Everyone knows the feeling of being in love. If this infatuation continues in a relationship, after a while it develops into a basic understanding of one's own feelings and those of the other. The infatuation develops into love.
What is love
In general, love has the function of establishing and maintaining social contacts, also in the area of friendship.The concept of love is not easy to define. Intimate feelings for another person, palpitations and the desire to be constantly with this person are understood as a feeling of love in everyday life. In the narrower sense, this is more of an infatuation.
Rather, love describes a strong affection and appreciation and has already left being in love behind. She is distinguished by the knowledge of this affection. After a long-term relationship, it may even be less possible to speak of a feeling than of this knowledge and the fact that it goes without saying.
In general, however, different people feel different feelings or have different understandings of what love is. It is therefore difficult to find universal descriptions.
The concept of love developed from Middle High German. The old word “liep”, which can be translated as “pleasant” or “valuable”, is the predecessor of our current word love. Looking back even further, the term comes from the Indo-European.
According to general understanding, love exceeds the pure benefits of an interpersonal relationship and is characterized by the affection and - in a relationship - by the physical desire of the other person. However, it does not necessarily have to be returned in order to persist. It can also exist when there is no (longer) desire for sexuality.

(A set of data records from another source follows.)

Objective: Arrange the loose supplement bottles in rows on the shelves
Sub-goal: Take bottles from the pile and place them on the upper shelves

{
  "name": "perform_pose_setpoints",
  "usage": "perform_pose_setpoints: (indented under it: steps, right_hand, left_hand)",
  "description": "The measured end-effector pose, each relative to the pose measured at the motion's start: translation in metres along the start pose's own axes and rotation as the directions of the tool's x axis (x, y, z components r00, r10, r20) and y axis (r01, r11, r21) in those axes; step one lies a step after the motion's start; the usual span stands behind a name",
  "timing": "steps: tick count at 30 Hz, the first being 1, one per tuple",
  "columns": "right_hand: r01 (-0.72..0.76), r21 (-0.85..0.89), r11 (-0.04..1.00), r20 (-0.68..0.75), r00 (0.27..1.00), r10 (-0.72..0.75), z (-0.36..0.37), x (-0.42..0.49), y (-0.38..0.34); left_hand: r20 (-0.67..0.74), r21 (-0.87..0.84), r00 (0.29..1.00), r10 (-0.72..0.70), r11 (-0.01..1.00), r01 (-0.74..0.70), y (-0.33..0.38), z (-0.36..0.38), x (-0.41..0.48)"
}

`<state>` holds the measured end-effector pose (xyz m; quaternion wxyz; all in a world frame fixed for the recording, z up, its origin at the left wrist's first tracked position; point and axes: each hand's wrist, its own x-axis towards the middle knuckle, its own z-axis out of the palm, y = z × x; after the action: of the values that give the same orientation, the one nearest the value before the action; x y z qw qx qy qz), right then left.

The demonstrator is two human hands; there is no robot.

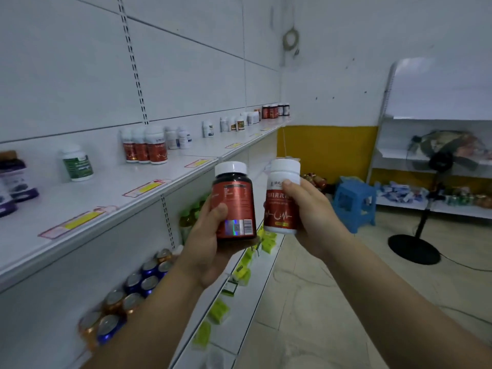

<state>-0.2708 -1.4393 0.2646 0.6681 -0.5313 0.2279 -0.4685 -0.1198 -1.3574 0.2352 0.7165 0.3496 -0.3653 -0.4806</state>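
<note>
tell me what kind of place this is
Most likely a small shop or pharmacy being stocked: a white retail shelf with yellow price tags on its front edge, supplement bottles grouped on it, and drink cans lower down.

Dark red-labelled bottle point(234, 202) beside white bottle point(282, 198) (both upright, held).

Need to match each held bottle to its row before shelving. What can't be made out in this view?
Head view:
Dark bottle in left hand: front label faces away; only the barcode side shows.
White bottle in right hand: thumb covers part of the label.
Far bottles on the upper shelf: too small, blurred.
Purple-labelled bottles: cut off by the left edge.
Cans below: partly behind the left forearm.
</note>
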Motion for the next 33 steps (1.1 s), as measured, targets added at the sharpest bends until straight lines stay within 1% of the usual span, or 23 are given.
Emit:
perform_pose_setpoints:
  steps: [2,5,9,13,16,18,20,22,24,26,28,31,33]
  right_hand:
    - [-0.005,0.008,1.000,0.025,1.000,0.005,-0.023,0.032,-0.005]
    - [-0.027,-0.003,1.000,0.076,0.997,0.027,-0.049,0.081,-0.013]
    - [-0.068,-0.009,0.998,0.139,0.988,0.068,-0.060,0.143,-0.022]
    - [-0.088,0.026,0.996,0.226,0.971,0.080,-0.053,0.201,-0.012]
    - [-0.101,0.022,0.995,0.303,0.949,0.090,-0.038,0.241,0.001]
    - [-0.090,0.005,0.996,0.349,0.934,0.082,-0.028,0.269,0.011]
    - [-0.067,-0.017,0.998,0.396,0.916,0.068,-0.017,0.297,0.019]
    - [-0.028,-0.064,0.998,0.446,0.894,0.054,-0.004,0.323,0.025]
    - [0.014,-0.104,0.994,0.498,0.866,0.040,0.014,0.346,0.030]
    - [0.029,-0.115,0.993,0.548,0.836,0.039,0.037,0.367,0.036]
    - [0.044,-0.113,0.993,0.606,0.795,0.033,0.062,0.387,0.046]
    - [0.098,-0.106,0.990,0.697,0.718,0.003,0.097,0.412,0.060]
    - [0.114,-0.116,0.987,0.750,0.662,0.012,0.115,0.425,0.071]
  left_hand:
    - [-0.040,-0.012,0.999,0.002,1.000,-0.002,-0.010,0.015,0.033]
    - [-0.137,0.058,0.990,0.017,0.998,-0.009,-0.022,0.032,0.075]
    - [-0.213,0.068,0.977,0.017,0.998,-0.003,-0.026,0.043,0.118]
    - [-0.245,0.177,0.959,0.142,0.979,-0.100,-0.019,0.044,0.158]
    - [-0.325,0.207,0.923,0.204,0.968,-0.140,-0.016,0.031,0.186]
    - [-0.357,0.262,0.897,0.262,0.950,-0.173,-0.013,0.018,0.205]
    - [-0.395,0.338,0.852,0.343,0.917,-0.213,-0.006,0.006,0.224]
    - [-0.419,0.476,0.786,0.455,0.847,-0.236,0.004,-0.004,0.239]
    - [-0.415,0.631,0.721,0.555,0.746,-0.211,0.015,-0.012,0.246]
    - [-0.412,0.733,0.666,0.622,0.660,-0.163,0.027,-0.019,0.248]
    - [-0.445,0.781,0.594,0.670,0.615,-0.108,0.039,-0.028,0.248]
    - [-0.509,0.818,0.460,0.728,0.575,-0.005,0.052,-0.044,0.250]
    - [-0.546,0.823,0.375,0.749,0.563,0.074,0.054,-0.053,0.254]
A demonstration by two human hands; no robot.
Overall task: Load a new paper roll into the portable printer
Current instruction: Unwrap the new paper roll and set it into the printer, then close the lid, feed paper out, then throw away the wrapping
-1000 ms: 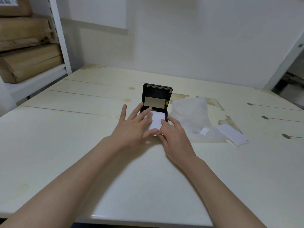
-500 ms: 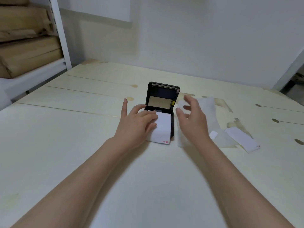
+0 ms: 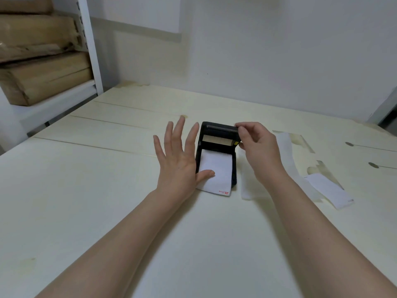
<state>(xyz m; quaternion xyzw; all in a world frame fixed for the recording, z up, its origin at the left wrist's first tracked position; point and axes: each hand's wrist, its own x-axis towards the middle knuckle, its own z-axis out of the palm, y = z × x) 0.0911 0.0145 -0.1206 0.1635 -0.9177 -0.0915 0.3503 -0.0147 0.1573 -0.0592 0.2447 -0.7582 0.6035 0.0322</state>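
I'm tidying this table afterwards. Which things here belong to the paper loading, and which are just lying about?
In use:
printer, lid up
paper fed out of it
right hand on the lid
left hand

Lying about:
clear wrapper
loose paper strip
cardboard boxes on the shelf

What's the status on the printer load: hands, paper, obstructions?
Left hand open, thumb pinning paper. Right hand fingers on raised printer lid. Nothing blocking.

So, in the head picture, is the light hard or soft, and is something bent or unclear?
In the head view the light is soft and even, with no glare on the table; the printer and paper are fairly sharp; the wide lens bends the shelf post; the red print on the paper's corner is too small to read.
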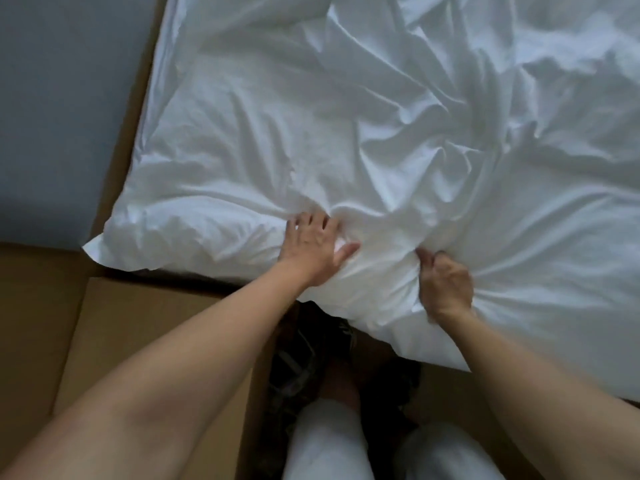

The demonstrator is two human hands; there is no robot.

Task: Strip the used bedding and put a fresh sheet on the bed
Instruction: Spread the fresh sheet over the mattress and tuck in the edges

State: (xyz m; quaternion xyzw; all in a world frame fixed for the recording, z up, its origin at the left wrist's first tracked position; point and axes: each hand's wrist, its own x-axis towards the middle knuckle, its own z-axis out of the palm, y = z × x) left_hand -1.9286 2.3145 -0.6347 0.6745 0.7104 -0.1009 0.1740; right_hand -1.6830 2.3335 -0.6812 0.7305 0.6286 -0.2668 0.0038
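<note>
The white bedding (pixel 346 126) lies crumpled, and its near-left corner pokes out over a brown ledge (pixel 156 306). My left hand (pixel 317 249) rests on the bedding's near edge. Its fingers are spread and almost straight, with the tips pressed into the cloth, and it holds nothing. Just right of it on the same edge, my right hand (pixel 446 284) has its fingers curled tight round a bunched fold of the bedding, and creases fan out from the grip. Below that edge are my white trouser legs (pixel 329 445).

A grey-blue surface (pixel 52 116) is filling the upper left corner. Brown flat panels (pixel 145 327) are lying below it, and a dark patterned cloth (pixel 304 355) is lying near the bottom middle.
</note>
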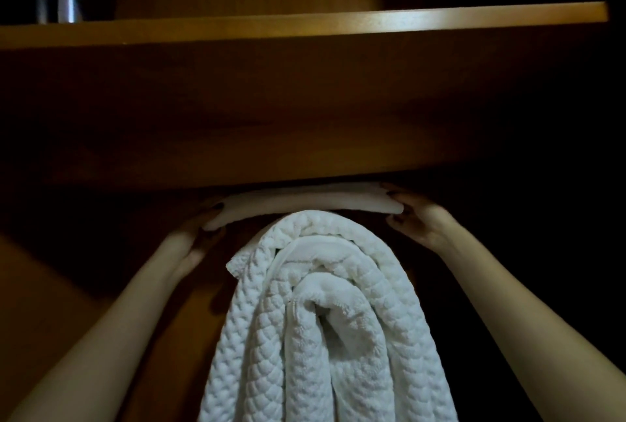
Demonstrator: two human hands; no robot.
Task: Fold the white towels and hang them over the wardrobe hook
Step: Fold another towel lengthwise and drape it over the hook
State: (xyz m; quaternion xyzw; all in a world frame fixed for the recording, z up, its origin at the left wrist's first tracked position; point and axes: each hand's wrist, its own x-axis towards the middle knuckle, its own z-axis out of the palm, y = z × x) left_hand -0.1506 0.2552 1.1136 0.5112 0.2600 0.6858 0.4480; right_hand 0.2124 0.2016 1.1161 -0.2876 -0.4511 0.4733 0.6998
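While left hand (203, 230) and right hand (415, 218) pinch its ends below the shelf (305, 26), the folded towel (305, 202) (soft, light) should drape.

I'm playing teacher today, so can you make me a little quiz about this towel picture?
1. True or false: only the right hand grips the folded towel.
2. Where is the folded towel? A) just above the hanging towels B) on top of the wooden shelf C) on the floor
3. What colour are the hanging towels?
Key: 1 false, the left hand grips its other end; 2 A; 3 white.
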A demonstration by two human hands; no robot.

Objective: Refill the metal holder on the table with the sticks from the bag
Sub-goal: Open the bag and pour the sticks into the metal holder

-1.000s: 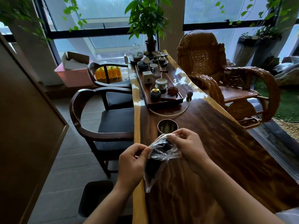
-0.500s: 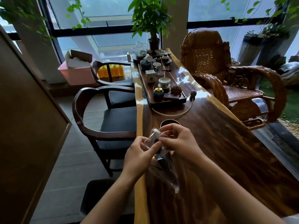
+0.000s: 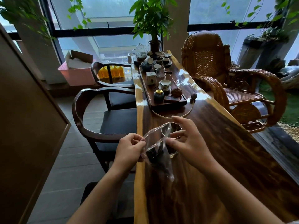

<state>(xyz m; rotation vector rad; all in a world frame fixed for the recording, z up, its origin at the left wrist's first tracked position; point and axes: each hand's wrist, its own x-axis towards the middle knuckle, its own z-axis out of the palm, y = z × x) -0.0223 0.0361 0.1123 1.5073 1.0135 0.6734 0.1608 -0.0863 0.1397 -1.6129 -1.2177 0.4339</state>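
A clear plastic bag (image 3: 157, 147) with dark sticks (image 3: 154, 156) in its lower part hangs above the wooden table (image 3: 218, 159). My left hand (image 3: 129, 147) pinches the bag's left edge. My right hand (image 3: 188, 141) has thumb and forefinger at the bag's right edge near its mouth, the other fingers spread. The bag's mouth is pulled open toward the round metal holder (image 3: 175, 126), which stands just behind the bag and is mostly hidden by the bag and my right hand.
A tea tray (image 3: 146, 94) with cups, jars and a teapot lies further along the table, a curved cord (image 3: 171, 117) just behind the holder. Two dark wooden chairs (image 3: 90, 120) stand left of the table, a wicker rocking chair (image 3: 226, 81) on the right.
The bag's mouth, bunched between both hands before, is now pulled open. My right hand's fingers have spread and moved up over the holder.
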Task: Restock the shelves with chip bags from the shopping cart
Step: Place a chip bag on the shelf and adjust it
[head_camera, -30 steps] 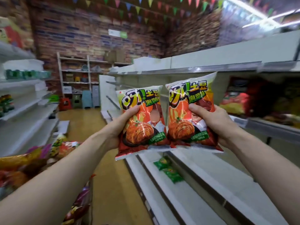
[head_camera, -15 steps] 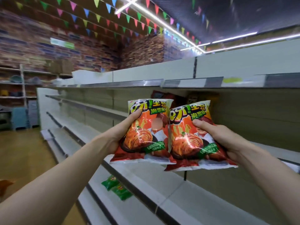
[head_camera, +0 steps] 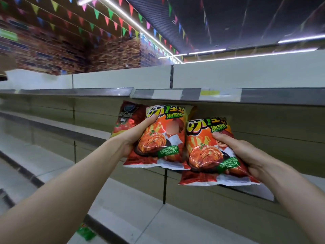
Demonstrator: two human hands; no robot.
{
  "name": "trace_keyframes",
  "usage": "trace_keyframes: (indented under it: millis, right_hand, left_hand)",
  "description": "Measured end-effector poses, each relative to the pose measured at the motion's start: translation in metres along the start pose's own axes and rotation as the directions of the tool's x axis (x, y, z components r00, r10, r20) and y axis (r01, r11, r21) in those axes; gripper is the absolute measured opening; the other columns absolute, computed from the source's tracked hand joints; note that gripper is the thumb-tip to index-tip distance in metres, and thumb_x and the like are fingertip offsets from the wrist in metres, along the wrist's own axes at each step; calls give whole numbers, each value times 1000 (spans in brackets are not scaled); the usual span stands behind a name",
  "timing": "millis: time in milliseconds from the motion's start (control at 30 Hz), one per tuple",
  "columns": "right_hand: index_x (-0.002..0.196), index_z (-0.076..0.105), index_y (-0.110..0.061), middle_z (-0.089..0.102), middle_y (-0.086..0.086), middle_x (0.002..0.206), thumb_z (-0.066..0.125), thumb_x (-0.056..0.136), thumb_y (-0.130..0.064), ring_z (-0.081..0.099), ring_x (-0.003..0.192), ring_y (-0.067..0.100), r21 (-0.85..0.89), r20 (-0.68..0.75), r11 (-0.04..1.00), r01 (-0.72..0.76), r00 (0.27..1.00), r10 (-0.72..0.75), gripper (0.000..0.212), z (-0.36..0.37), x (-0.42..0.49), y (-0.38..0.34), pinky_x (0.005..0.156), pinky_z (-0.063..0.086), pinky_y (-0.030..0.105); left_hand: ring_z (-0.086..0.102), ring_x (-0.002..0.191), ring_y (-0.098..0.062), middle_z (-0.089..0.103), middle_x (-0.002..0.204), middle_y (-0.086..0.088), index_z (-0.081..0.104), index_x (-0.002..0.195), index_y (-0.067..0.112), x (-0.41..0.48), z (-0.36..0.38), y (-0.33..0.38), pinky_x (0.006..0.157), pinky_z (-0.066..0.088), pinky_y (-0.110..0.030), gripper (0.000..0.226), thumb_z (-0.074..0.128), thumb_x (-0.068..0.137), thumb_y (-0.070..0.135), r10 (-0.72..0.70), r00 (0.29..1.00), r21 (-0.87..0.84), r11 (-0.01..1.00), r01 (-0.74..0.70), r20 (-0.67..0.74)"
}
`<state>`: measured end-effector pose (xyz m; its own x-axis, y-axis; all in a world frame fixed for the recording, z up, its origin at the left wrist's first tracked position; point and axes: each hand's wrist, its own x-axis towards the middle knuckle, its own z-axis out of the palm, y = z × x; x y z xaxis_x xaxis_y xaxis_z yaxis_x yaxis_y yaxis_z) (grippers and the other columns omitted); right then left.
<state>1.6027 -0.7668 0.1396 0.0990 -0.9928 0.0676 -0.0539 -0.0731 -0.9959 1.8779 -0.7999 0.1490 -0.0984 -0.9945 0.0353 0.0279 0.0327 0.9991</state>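
Observation:
I hold two matching orange-red chip bags in front of a white shelf unit. My left hand (head_camera: 135, 134) grips the left chip bag (head_camera: 163, 138) by its left edge, thumb on the front. My right hand (head_camera: 241, 155) grips the right chip bag (head_camera: 205, 152) by its right edge, a little lower. Both bags are upright and side by side, close to the second shelf (head_camera: 84, 127). A dark red chip bag (head_camera: 128, 117) stands on that shelf just behind my left hand. The shopping cart is out of view.
The top shelf edge (head_camera: 263, 96) with price tags runs above the bags. Lower white shelves (head_camera: 131, 208) step out toward me, with a small green packet (head_camera: 86, 233) on the lowest one. A brick wall and coloured pennants fill the background.
I have turned further right toward the shelf unit and come closer. Both bags have moved up to the second shelf, and the dark red bag behind them has come into view.

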Motion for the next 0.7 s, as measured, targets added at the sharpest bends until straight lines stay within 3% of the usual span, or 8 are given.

In addition to love between partners, there is also the concept of love, which is used in family ties or close friendship. More generally speaking, the expression stands for a strong focus on living beings, objects, ideas or activities. Metaphorically, love therefore also stands for enormous appreciation or even obsession.
Different forms of love are therefore self-love, family love, partner love, neighborly love and love of God as well as love for one's own hobby or an idea. So the concept of love is broad.
Function & task
In a stable partnership, love is an important starting point for a functioning relationship that can also produce offspring. From an evolutionary perspective, partner love has the function of ensuring reproduction.
It is similar with family love. Families are and were - in the early days even more so than today - important for the development, upbringing and protection of people. A very unique phenomenon in this sub-area is the parents' love for their children, which overshadows every other feeling and is characterized by strong instincts and need for protection. It thus fulfills the task of raising and protecting the child until it can stand on its own two feet - and beyond.
In general, love has the function of establishing and maintaining social contacts, also in the area of friendship. Because no one can be alone in the long run without suffering psychologically or even physically. Love helps to make contacts and to keep them.
However, love also has other functions. The strong affection towards an idea or a hobby gives people the opportunity to switch off in everyday life and to deal with things that are important to them. Anyone who engages in activities they like inevitably learns and gets better at what they do. Thus, this love gives the person the chance to develop skills and use them for himself or even the general public.
The love of God is defined by the belief in one or more gods who created the world in some way and are above it. This picture varies depending on the religion. However, the function remains similar: love for God is anchored in belief in God. Believers see God as the protector of the world and as an overfather who also protects it. The love of God thus has a close connection with family love.
Illnesses & ailments
However, love is not always returned. Unrequited love that causes heartache can be very painful. While some forms of love do not expect an immediate, direct response, unrequited love in a partnership, family or friendship is often associated with a lot of suffering.
In a broken relationship, in particular, lovesickness can reach fatal proportions. Depending on the original strength of the broken ligament, it can sometimes never weaken. Many of those affected complain that they have lost an important part of their lives. Nevertheless, the feeling usually subsides after a while and becomes more bearable.
The everyday expression "True love is not forgotten" is therefore no coincidence. People who have strongly shaped their own lives are suddenly hard to imagine without. It is especially difficult to get used to new things after a long-term relationship in which both partners have adjusted to each other. Often this is followed by a complete rethinking and the need for a new life plan, which can make lovesick even worse.
To overcome lovesickness, distraction is the way to go. People who stand by the person concerned and help them through this phase make this time easier.
Often, lovesickness also follows a phase of being in love that has not yet developed into love. If this is the case, there is usually no time spent together. This often makes it easier to get over the pain that has been triggered and to reorient yourself.